YOUR OBJECTIVE: The data below should be transcribed in full, with no picture included.

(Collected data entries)
——

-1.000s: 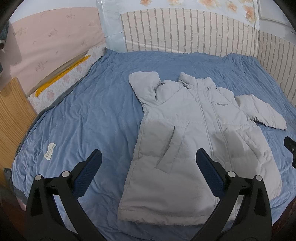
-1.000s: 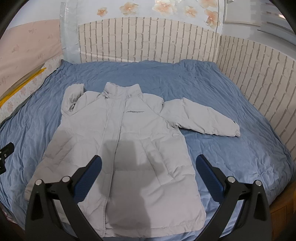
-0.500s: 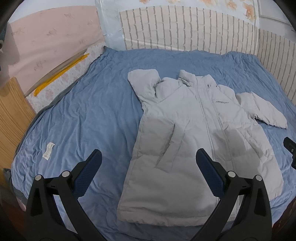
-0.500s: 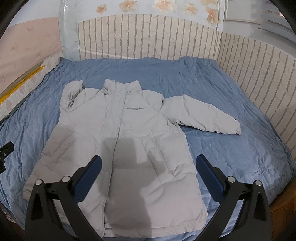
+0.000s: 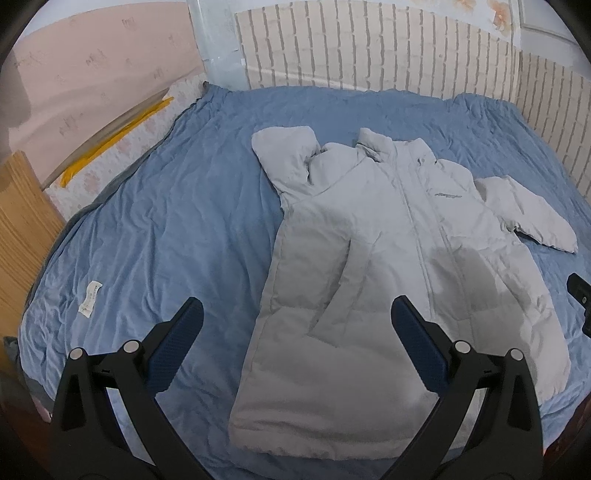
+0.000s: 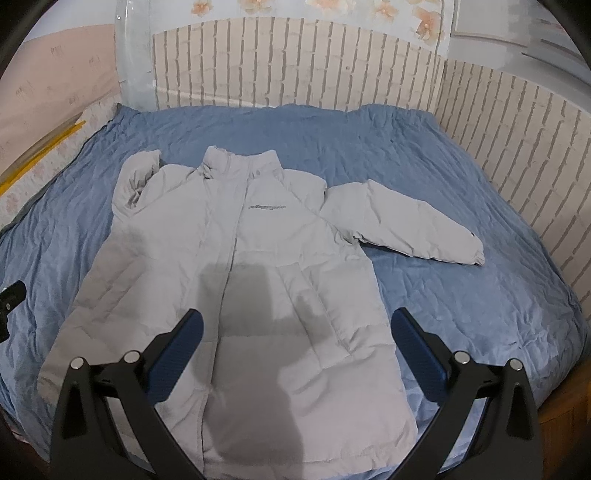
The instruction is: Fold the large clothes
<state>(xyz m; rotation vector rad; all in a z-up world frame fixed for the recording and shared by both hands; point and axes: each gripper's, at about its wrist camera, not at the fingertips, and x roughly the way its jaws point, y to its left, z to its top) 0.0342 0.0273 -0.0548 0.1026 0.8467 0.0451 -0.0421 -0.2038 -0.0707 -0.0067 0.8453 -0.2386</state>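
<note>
Here the pale grey coat lies flat, one sleeve out; both grippers' fingers gape empty.

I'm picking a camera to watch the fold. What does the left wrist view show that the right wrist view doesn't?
Only the left wrist view shows the white label on the sheet and the wooden board. Only the right wrist view shows the flowers above the brick wall and the outstretched sleeve's full length. Both show the grey jacket lying flat on the blue sheet, one sleeve folded up by the collar, and each open claw, left and right, empty.
</note>
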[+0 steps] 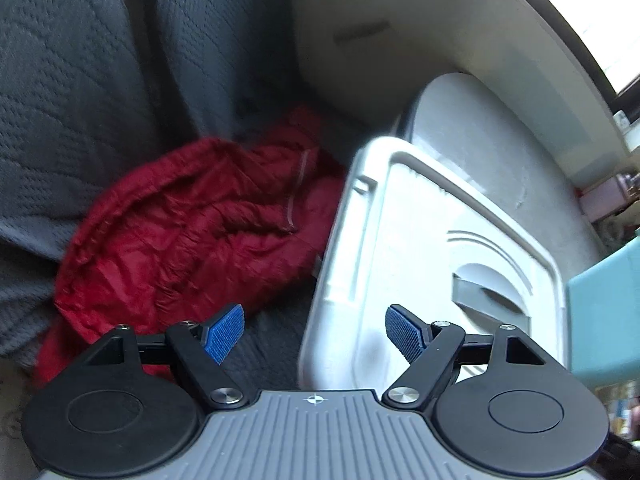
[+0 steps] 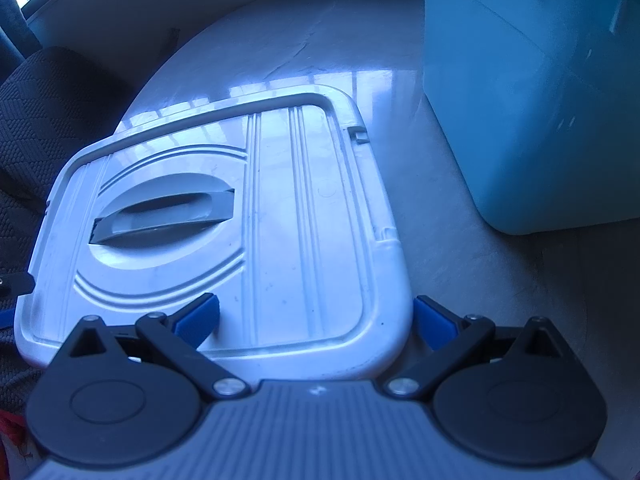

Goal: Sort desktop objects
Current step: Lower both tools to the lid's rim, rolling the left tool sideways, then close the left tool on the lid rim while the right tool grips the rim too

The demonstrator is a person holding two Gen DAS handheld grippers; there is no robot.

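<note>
A white plastic lid [image 2: 304,208] with a grey recessed handle [image 2: 164,216] lies flat on the pale table [image 2: 460,264]. Its left part hangs past the table edge. My right gripper [image 2: 316,322] is open and straddles the lid's near right corner: one blue pad [image 2: 200,320] is over the lid's top, the other is just off its right edge. In the left wrist view the same lid [image 1: 400,248] fills the right half. My left gripper [image 1: 314,334] is open across the lid's left edge, one pad over the lid and one over dark fabric. Nothing is clamped.
A teal plastic box [image 2: 532,92] stands on the table right of the lid, also seen as the teal box [image 1: 604,320]. A crumpled red jacket [image 1: 192,232] lies on grey upholstered seating [image 1: 68,100] left of the table. A window strip shows at the far edge.
</note>
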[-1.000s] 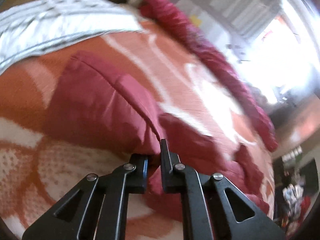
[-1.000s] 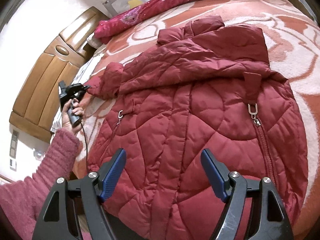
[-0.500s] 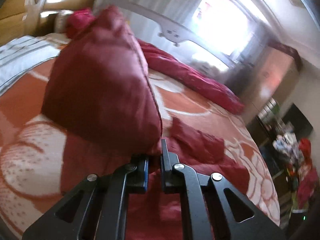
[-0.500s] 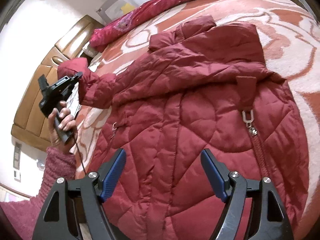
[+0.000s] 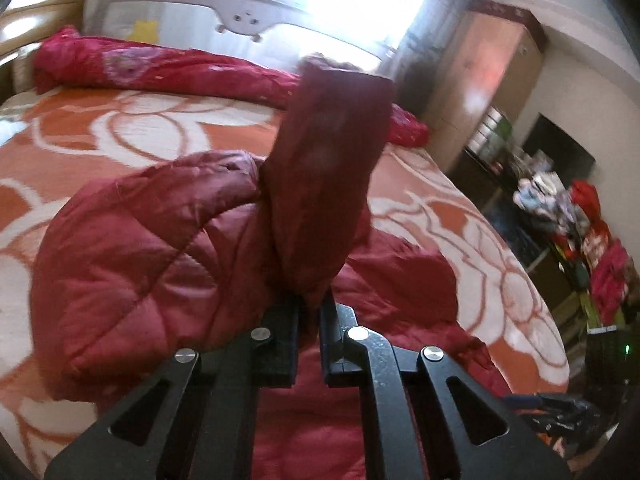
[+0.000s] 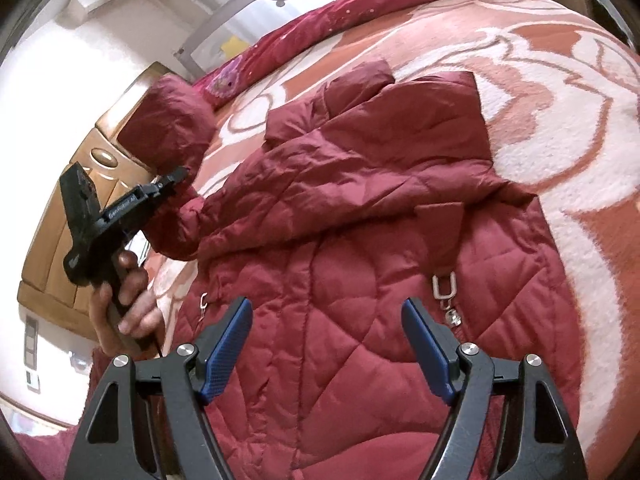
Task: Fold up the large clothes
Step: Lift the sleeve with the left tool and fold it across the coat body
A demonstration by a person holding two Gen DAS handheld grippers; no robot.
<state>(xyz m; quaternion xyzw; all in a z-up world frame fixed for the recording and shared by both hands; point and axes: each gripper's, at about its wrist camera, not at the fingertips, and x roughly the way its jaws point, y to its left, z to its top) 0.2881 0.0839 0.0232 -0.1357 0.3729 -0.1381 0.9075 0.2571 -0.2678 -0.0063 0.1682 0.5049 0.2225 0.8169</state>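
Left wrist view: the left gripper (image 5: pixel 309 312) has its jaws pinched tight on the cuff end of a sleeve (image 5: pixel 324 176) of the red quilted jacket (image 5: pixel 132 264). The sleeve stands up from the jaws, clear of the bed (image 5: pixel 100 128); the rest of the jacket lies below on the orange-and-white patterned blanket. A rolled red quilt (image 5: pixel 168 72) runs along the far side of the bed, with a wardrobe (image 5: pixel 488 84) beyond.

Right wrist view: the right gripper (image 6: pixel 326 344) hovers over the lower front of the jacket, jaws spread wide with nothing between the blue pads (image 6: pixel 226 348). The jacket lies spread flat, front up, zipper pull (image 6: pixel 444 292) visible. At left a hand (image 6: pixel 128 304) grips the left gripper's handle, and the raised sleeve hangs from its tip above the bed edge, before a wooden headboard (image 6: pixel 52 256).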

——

RESPONSE TO THE TASK:
-1.000s: 
-1.000s: 
-0.500s: 
-0.500s: 
+0.000s: 
+0.000s: 
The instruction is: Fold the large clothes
<state>(xyz m; rotation vector rad; all in a z-up world frame fixed for the recording and shared by both hands; point and axes: each gripper's, at about its wrist camera, not at the fingertips, and x roughly the way its jaws point, y to its left, z to its top) 0.0342 0.0273 -0.0548 0.1026 0.8467 0.0451 -0.0421 -0.2038 -0.0707 -0.0067 0.8453 -0.2386</state>
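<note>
Here the pale grey coat lies flat, one sleeve out; both grippers' fingers gape empty.

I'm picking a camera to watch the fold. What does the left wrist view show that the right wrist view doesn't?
Only the left wrist view shows the white label on the sheet and the wooden board. Only the right wrist view shows the flowers above the brick wall and the outstretched sleeve's full length. Both show the grey jacket lying flat on the blue sheet, one sleeve folded up by the collar, and each open claw, left and right, empty.
</note>
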[+0 steps] 
[+0 steps] 

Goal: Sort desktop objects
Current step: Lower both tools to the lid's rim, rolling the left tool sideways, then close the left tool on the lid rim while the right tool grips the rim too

The demonstrator is a person holding two Gen DAS handheld grippers; there is no robot.

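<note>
A white plastic lid [image 2: 304,208] with a grey recessed handle [image 2: 164,216] lies flat on the pale table [image 2: 460,264]. Its left part hangs past the table edge. My right gripper [image 2: 316,322] is open and straddles the lid's near right corner: one blue pad [image 2: 200,320] is over the lid's top, the other is just off its right edge. In the left wrist view the same lid [image 1: 400,248] fills the right half. My left gripper [image 1: 314,334] is open across the lid's left edge, one pad over the lid and one over dark fabric. Nothing is clamped.
A teal plastic box [image 2: 532,92] stands on the table right of the lid, also seen as the teal box [image 1: 604,320]. A crumpled red jacket [image 1: 192,232] lies on grey upholstered seating [image 1: 68,100] left of the table. A window strip shows at the far edge.
</note>
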[-1.000s] 
[-1.000s] 
[-0.500s] 
[-0.500s] 
[+0.000s] 
[+0.000s] 
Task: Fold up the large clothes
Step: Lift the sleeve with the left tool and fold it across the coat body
A demonstration by a person holding two Gen DAS handheld grippers; no robot.
<state>(xyz m; quaternion xyzw; all in a z-up world frame fixed for the recording and shared by both hands; point and axes: each gripper's, at about its wrist camera, not at the fingertips, and x roughly the way its jaws point, y to its left, z to its top) 0.2881 0.0839 0.0232 -0.1357 0.3729 -0.1381 0.9075 0.2571 -0.2678 -0.0063 0.1682 0.5049 0.2225 0.8169</state>
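Left wrist view: the left gripper (image 5: pixel 309 312) has its jaws pinched tight on the cuff end of a sleeve (image 5: pixel 324 176) of the red quilted jacket (image 5: pixel 132 264). The sleeve stands up from the jaws, clear of the bed (image 5: pixel 100 128); the rest of the jacket lies below on the orange-and-white patterned blanket. A rolled red quilt (image 5: pixel 168 72) runs along the far side of the bed, with a wardrobe (image 5: pixel 488 84) beyond.

Right wrist view: the right gripper (image 6: pixel 326 344) hovers over the lower front of the jacket, jaws spread wide with nothing between the blue pads (image 6: pixel 226 348). The jacket lies spread flat, front up, zipper pull (image 6: pixel 444 292) visible. At left a hand (image 6: pixel 128 304) grips the left gripper's handle, and the raised sleeve hangs from its tip above the bed edge, before a wooden headboard (image 6: pixel 52 256).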

The exercise calls for nothing more.